Producer
A producer is a process that attaches to a topic and publishes messages to a Pulsar broker.
Neutron models it via a tagless algebra.
import org.apache.pulsar.client.api.{ MessageId, ProducerStats }
trait Producer[F[_], E] {
def send(msg: E): F[MessageId]
def send(msg: E, properties: Map[String, String]): F[MessageId]
def stats: F[ProducerStats]
def lastSequenceId: F[Long]
}
As well as the send_
equivalent that discards the MessageId
and returns F[Unit]
. We will expand on its methods in the next few sections.
Creating a Producer
It defines a few constructs, similarly as Consumer
does. If we need Pulsar schema support, this is the constructor (also another one that takes in an extra argument for the producer settings):
def make[F[_]: FutureLift: Parallel: Sync, E](
client: Pulsar.T,
topic: Topic.Single,
schema: Schema[E]
): Resource[F, Producer[F, E]] = ???
If we do not need Pulsar schema support, we need to provide a message encoder.
def make[F[_]: FutureLift: Parallel: Sync, E](
client: Pulsar.T,
topic: Topic.Single,
messageEncoder: E => Array[Byte]
): Resource[F, Producer[F, E]] = ???
Check out all the available smart constructors either in the API or in the source code.
Once we have a connection and a topic, we can proceed with the creation of producer. If you missed that part, check out the connection and topic docs.
import dev.profunktor.pulsar._
import dev.profunktor.pulsar.schema.PulsarSchema
import cats.effect._
val schema = PulsarSchema.utf8
def creation(
pulsar: Pulsar.T,
topic: Topic.Single
): Resource[IO, Producer[IO, String]] =
Producer.make[IO, String](pulsar, topic, schema)
Publishing a message
We can publish a message via the send
method, which returns a MessageId
we could potentially use to store in the application’s state. If you don’t need it, prefer to use send_
instead.
def simple(
producer: Producer[IO, String]
): IO[Unit] =
producer.send_("some-message")
Deduplication
Pulsar supports deduplication at the broker level.
In a nutshell, the deduplication mechanism is based on sequence ids, which can be set on every message on the underlying Java client.
To make things smoother, Neutron internally manages the creation of new sequence ids via the following interface.
trait SeqIdMaker[F[_], A] {
def make(lastSeqId: Long, currentMsg: A): F[Long]
}
Users are responsible for keeping track of their messages (usually by an EventId
or so), and return lastSeqId + 1
when the message is unique, or simply lastSeqId
when it’s a duplicate.
You may use the instance
constructor as follows:
val seqIdMaker = SeqIdMaker.instance[IO, String] { (lastSeqId, msg) =>
// use `msg` to compare it to previous messages and determine SeqId
IO.pure(lastSeqId + 1)
}
To enable deduplication, we can use the following setting.
Producer.Settings[IO, String]().withDeduplication(seqIdMaker)
The DeduplicationSuite showcases this feature (also see the run.sh
script, where deduplication is enabled at the topic level).
Producer settings
The producer constructor can also be customized with a few extra options.

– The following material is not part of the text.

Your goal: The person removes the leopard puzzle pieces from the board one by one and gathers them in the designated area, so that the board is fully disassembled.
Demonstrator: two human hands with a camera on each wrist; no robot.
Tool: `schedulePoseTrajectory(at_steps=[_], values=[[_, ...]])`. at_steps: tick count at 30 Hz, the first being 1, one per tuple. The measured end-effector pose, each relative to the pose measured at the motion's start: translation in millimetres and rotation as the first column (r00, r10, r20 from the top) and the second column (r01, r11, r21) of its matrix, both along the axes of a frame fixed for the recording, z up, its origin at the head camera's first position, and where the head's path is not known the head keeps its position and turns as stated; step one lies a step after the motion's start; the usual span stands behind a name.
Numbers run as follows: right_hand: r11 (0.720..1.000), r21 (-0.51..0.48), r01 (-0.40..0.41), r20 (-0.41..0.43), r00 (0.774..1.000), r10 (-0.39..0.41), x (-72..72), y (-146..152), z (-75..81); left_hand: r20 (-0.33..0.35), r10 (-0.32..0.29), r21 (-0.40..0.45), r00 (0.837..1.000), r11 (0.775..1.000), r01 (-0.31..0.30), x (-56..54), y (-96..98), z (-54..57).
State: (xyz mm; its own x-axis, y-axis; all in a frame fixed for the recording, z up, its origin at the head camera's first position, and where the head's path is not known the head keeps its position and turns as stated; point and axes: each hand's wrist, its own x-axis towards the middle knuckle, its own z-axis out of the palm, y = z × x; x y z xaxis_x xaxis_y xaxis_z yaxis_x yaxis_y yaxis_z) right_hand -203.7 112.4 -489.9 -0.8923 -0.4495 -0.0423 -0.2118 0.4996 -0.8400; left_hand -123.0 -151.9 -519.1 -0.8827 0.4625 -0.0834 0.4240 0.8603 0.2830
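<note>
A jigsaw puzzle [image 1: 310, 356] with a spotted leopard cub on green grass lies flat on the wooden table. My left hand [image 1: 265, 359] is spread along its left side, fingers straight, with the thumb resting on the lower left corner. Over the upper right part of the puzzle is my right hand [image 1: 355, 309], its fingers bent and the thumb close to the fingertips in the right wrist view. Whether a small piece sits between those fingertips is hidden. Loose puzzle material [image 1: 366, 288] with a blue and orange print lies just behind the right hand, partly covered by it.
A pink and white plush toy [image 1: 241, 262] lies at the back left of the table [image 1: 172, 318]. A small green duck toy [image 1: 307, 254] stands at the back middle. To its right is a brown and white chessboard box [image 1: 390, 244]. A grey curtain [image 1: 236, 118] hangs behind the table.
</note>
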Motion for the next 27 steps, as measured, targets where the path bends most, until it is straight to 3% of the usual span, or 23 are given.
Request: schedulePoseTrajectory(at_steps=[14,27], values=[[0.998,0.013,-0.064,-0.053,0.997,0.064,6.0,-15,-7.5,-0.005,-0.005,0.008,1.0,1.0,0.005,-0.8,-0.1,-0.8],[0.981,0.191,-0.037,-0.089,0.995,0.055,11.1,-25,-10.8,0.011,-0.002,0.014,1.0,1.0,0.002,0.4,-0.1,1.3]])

E.g.
import java.nio.charset.StandardCharsets.UTF_8
import scala.concurrent.duration._
val batching =
Producer.Batching.Enabled(maxDelay = 5.seconds, maxMessages = 500)
val encoder: String => Array[Byte] =
_.getBytes(UTF_8)
val settings =
Producer.Settings[IO, String]()
.withBatching(batching)
.withMessageKey(s => MessageKey.Of(s.hashCode.toString))
.withShardKey(s => ShardKey.Of(s.hashCode.toString.getBytes))
.withLogger(e => url => IO.println(s"Message: $e, URL: $url"))
.withUnsafeConf(_.autoUpdatePartitions(false))
def custom(
pulsar: Pulsar.T,
topic: Topic.Single
): Resource[IO, Producer[IO, String]] =
Producer.make(pulsar, topic, encoder, settings)
The withShardKey
option is quite useful when we want to publish messages based on certain property of your messages, e.g. an EventId
. This applies when you use it together with KeyShared
subscriptions, on the consumer side. Internally, this sets the orderingKey
of every message.
On the other hand, the withMessageKey
option sets the “partitioning key” of every message, used for compacted topics. Also bear in mind that if you use a KeyShared
subscription but don’t set the orderingKey
(via withShardKey
), the default MessageKey
will be used.